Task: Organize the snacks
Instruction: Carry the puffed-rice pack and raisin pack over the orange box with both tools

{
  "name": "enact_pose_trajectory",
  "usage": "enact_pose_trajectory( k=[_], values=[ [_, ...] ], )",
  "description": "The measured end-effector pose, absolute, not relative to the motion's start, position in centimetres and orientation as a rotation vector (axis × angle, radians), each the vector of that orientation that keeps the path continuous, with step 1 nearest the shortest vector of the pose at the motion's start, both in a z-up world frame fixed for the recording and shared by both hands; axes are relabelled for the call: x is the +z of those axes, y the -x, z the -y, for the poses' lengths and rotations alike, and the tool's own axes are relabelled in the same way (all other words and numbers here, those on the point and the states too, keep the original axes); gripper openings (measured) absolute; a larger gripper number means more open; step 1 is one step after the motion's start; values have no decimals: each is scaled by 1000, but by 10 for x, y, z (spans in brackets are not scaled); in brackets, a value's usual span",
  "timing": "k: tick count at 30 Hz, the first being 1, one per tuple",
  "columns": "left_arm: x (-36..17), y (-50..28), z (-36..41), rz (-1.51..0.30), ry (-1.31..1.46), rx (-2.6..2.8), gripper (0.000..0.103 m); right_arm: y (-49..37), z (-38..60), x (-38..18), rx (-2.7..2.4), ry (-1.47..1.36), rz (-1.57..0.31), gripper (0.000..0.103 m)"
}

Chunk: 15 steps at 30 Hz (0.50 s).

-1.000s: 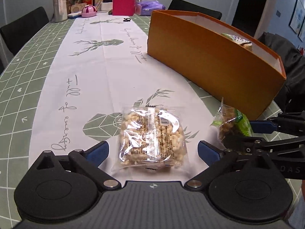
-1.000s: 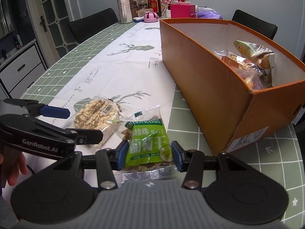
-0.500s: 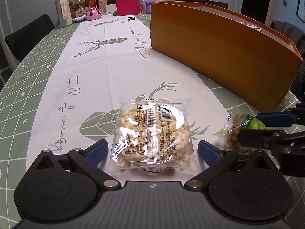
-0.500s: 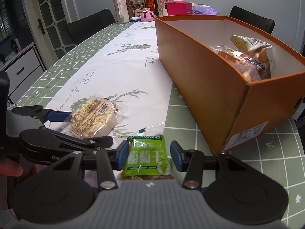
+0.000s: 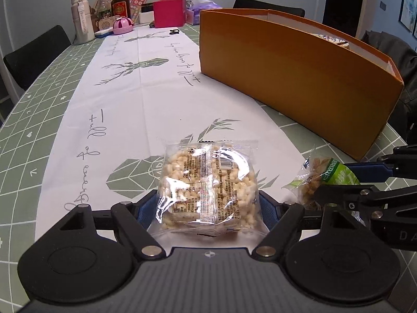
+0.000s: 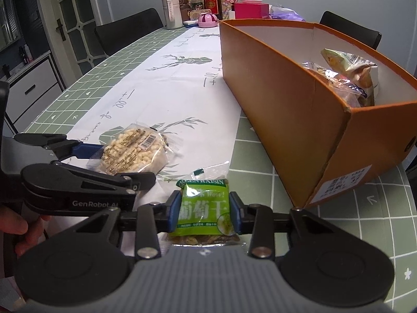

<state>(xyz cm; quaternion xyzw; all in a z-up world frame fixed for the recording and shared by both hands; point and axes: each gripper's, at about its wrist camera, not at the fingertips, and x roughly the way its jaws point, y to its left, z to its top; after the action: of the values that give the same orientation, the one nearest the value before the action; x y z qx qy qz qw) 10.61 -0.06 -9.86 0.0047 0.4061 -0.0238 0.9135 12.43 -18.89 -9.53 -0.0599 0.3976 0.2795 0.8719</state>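
Fingers of the left gripper (image 5: 208, 203) pinch both sides of the clear puffed-rice cake packet (image 5: 208, 185), left of the orange box (image 5: 299, 78) on the worktop (image 5: 39, 120), its seam running away from the camera. Nearer that box, the right gripper (image 6: 205, 210) clamps the green raisin bag (image 6: 204, 208), long axis pointing forward, printed face up. Both grasps look set, so next comes lifting each over the box's near wall to join the snacks inside (image 6: 349, 70).
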Motion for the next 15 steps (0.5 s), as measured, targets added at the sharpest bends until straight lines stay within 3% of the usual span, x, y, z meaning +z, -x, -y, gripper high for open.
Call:
enact_pose_trajectory(
  k=[8,15],
  values=[
    [-82,-102,-2,-805,10,-62,89,-121,190,-79,603,120,-798,35],
    [-37,-110,-4,-763,53,-65,89,-120,195,-33,625,150,-665,35]
  ],
)
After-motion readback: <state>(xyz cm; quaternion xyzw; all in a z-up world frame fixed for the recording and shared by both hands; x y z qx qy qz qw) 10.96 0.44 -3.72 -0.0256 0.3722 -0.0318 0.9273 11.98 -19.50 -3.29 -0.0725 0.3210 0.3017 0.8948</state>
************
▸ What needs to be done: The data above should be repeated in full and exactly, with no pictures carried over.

▸ Exercise solution:
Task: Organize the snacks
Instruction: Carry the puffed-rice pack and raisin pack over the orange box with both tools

{
  "name": "enact_pose_trajectory",
  "usage": "enact_pose_trajectory( k=[_], values=[ [_, ...] ], )",
  "description": "The measured end-effector pose, absolute, not relative to the motion's start, position in centimetres and orientation as a rotation vector (axis × angle, radians), each the vector of that orientation that keeps the path continuous, with step 1 nearest the shortest vector of the pose at the motion's start, both in a z-up world frame fixed for the recording and shared by both hands; axes are relabelled for the call: x is the +z of those axes, y the -x, z the -y, for the poses' lengths and rotations alike, and the tool's own axes are relabelled in the same way (all other words and numbers here, those on the point and the states too, keep the original axes); gripper openings (measured) absolute; a larger gripper number means more open; step 1 is one step after the motion's start; values have no decimals: each is scaled by 1000, but by 10 for x, y, z (spans in brackets are not scaled); in brackets, a value's usual span",
  "timing": "k: tick count at 30 Hz, the first being 1, one per tuple",
  "columns": "left_arm: x (-36..17), y (-50..28), z (-36..41), rz (-1.51..0.30), ry (-1.31..1.46), rx (-2.6..2.8), gripper (0.000..0.103 m); right_arm: y (-49..37), z (-38..60), x (-38..18), rx (-2.7..2.4), ry (-1.47..1.36), rz (-1.57..0.31), gripper (0.000..0.103 m)"
}

Chunk: 15 steps at 30 Hz (0.50 s).

-1.000s: 
-1.000s: 
-0.500s: 
-0.500s: 
+0.000s: 
+0.000s: 

<state>(xyz cm; quaternion xyzw; all in a z-up world frame fixed for the recording and shared by both hands; point and axes: each gripper's, at about its wrist camera, not at the fingertips, and x roughly the way its jaws point, y to its left, z to its top; after the action: of the values that give the same orientation, the one nearest the value before the action; x y z qx qy qz qw) 10.61 -0.06 -9.86 0.0047 0.4061 -0.0238 0.9135 12.43 -18.89 -9.53 -0.0599 0.3976 0.2795 0.8719</state>
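Fingers of the left gripper (image 5: 208, 203) pinch both sides of the clear puffed-rice cake packet (image 5: 208, 185), left of the orange box (image 5: 299, 78) on the worktop (image 5: 39, 120), its seam running away from the camera. Nearer that box, the right gripper (image 6: 205, 210) clamps the green raisin bag (image 6: 204, 208), long axis pointing forward, printed face up. Both grasps look set, so next comes lifting each over the box's near wall to join the snacks inside (image 6: 349, 70).
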Motion for the next 15 steps (0.5 s), as measured, targets added at the sharpest bends until straight lines stay within 3% of the usual span, x, y, z meaning +z, -x, -y, gripper high for open.
Call:
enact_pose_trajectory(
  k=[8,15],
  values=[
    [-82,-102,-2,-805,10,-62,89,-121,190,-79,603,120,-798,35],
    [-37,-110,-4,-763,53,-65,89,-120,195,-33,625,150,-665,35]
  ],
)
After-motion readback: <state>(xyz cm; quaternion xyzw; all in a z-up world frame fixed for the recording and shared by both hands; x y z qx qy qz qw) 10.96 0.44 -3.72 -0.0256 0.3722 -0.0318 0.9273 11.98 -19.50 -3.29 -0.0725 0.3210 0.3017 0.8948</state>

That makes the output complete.